はたして『猿の惑星・創世記』を見ると、不安は杞憂に終わった。いや、このCG技術がなければ、この映画は成り立たなかっただろう。
物語はサンフランシスコにある大手製薬メーカーのラボから始まる。そこでアルツハイマーの治療薬の開発を目指す若き研究者ウィルは、チンパンジーを使った実験を通して、脳の働きを飛躍的に向上させる新薬の発明にこぎつける。しかし、実験の対象とされた高い知能を持つ雌のチンパンジーが研究所で暴れ、射殺されたことでプロジェクトは中止。ウィルはチンパンジーが残した赤ん坊を自宅で育てながら、密かに新薬の開発を続け、それを、アルツハイマーを患う父親に投与する。
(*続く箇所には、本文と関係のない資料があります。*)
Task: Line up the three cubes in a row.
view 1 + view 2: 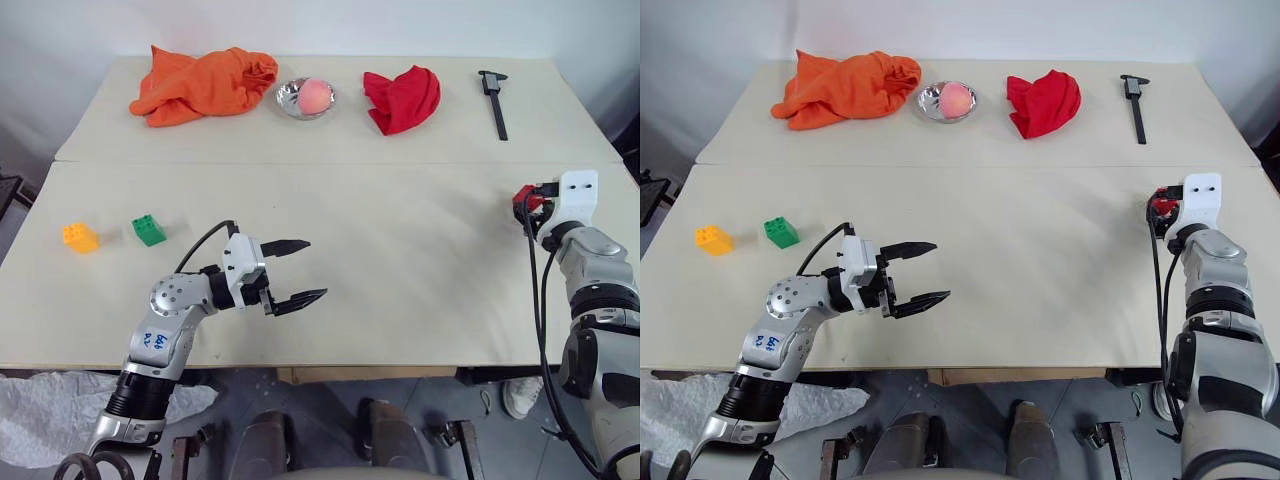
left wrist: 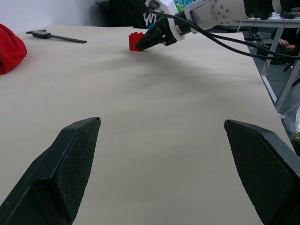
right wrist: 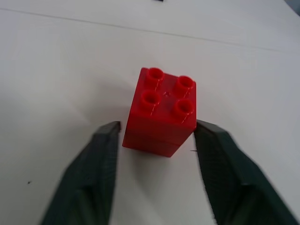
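red cube (image 3: 161,112) sits at the table's (image 1: 400,260) right edge, right gripper (image 3: 157,140) clamped on it. green cube (image 1: 148,230) and yellow cube (image 1: 80,237) sit far left. left gripper (image 1: 300,272) spread apart.

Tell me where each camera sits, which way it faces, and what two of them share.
Left and right eye views: on the head, looking forward and down over the table; both arms show.
Left wrist view: on the left arm, looking across the table between the open left gripper fingers at the right gripper.
Right wrist view: on the right arm, looking down at the red cube between its fingers.
Shared: both wrist views show the red cube.
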Tool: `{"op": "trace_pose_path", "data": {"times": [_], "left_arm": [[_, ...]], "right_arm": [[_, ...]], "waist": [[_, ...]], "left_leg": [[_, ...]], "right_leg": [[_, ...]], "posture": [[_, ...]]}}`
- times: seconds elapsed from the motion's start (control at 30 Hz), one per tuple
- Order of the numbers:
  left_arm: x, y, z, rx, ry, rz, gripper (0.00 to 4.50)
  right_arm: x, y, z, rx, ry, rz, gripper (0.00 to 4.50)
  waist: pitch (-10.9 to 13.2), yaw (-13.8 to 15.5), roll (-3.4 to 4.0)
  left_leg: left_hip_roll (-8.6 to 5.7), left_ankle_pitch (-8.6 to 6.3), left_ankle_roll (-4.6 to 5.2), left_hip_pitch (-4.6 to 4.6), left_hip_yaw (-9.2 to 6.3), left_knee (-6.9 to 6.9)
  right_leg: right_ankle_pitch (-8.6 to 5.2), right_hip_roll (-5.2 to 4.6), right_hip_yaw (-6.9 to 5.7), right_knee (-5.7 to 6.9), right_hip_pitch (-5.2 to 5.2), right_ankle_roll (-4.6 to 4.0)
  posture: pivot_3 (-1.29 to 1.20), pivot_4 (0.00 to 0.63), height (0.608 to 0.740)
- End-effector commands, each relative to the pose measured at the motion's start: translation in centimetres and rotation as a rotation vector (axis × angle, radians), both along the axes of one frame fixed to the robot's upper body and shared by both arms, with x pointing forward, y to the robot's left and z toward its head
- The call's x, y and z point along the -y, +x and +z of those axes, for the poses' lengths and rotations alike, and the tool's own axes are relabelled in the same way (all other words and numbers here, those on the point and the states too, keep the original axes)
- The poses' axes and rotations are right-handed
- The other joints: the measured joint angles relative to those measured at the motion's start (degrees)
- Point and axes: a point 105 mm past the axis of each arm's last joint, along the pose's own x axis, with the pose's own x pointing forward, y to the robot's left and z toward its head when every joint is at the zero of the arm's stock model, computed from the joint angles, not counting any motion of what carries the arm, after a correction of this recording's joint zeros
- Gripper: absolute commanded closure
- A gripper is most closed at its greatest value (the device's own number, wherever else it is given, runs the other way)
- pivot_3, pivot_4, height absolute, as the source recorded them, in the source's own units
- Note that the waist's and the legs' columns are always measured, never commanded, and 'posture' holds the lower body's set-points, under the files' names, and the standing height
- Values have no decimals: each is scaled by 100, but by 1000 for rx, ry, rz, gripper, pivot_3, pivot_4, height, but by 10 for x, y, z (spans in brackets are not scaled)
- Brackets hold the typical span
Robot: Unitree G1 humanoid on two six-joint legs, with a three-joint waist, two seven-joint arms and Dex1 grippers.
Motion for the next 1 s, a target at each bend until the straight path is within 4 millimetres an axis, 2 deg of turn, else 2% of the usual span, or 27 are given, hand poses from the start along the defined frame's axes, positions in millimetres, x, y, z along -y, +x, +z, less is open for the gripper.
{"op": "trace_pose_path", "data": {"times": [0.03, 0.2, 0.3, 0.37, 0.47, 0.57, 0.73, 0.83, 1.0], "left_arm": [[-3, 0, 11, 64, 1, 9, 0], [-8, -1, 6, 57, 7, 28, 0], [-13, 0, 6, 57, 10, 48, 0], [-21, -2, 5, 55, 14, 66, 0], [-37, -7, 2, 40, 29, 88, 0], [-51, -13, -3, 18, 51, 102, 0], [-74, -23, -11, -25, 86, 147, 0], [-78, -25, -10, -22, 88, 169, 0], [-82, -29, -8, -18, 78, 209, 0]], "right_arm": [[-6, 4, 17, 82, 4, 43, 3050], [-20, 5, 20, 94, -21, 158, 3050], [-46, 6, 33, 147, -20, 345, 3050], [-86, 1, 44, 168, -42, 628, 3050], [-151, -28, 47, 129, -167, 1101, 3050], [-182, -48, 41, 85, -258, 1345, 3050], [-215, -50, 18, -49, -349, 1525, 3050], [-221, -44, 4, -88, -345, 1531, 3050], [-225, -39, -6, -107, -324, 1521, 3050]], "waist": [[0, -4, 0], [0, -5, 0], [0, -5, 1], [1, -11, 2], [5, -35, 10], [6, -16, 11], [8, -4, 9], [8, 3, 10], [8, -19, 10]], "left_leg": [[0, 0, 0, 0, 0, 0], [0, 0, 0, 1, 0, 0], [0, 0, 0, 0, 0, 0], [1, 0, 0, 1, 0, 0], [5, -1, -2, 5, 0, -3], [14, -4, -7, 5, 0, -2], [8, -6, -4, 0, -4, 8], [10, -6, -5, 0, -6, 6], [9, -8, -8, -1, -6, 5]], "right_leg": [[0, 0, 0, 0, 0, 0], [0, 0, 0, 0, 0, 0], [0, 0, 0, 0, 0, 0], [0, 0, 0, -1, 0, 1], [0, 3, 0, 0, 0, 1], [0, 8, -4, 0, -1, 1], [1, 2, -5, 2, 1, 0], [0, 3, -8, 6, -3, -2], [-1, 3, -9, 4, -3, -2]], "posture": [[0, 150, 740], [0, 150, 740], [0, 150, 740], [0, 150, 740], [0, 150, 740], [0, 150, 740], [0, 150, 740], [0, 150, 740], [0, 150, 740]]}}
結果は驚くべきものであった。父親は病を発生する前以上の状態に戻ったのである。それを聞いた最高経営者は中止を命じた新薬の開発を再開させた。しかしウィルは彼を止める。チンパンジーを実験に使った性急な新薬づくりは危険であると考えたからだ。彼の父親の回復も一時的なものでしかないことがわかった。
しかし、人間の欲望には際限がない。それが結果としてチンパンジーの自我を芽生えさせることになる。
映画の後半、人間並みの知性と人間を遥かに上回る運動能力によって反乱を起こすチンパンジーたちの映像は圧巻だ。ただし、スクリーンからはみ出さんばかりの派手なアクションにばかり目を奪われてはいけない。チンパンジーたちは人間たちを殺戮して地球を制覇していくわけではないのだ。
どうやって彼らは地球の主になったのか。
オリジナル『猿の惑星』のラストの理由が明らかにされるエンディングに唸らされた。
ここで結末を語る愚は避けたい。チンパンジーが獲得したウイルスに対する抗体を、人間はもつことができなかったというストーリーから、放射能に対する抗体を手に入れた生物が人間に代わって地球を支配する。そんな世界を妄想したことを記しておこう。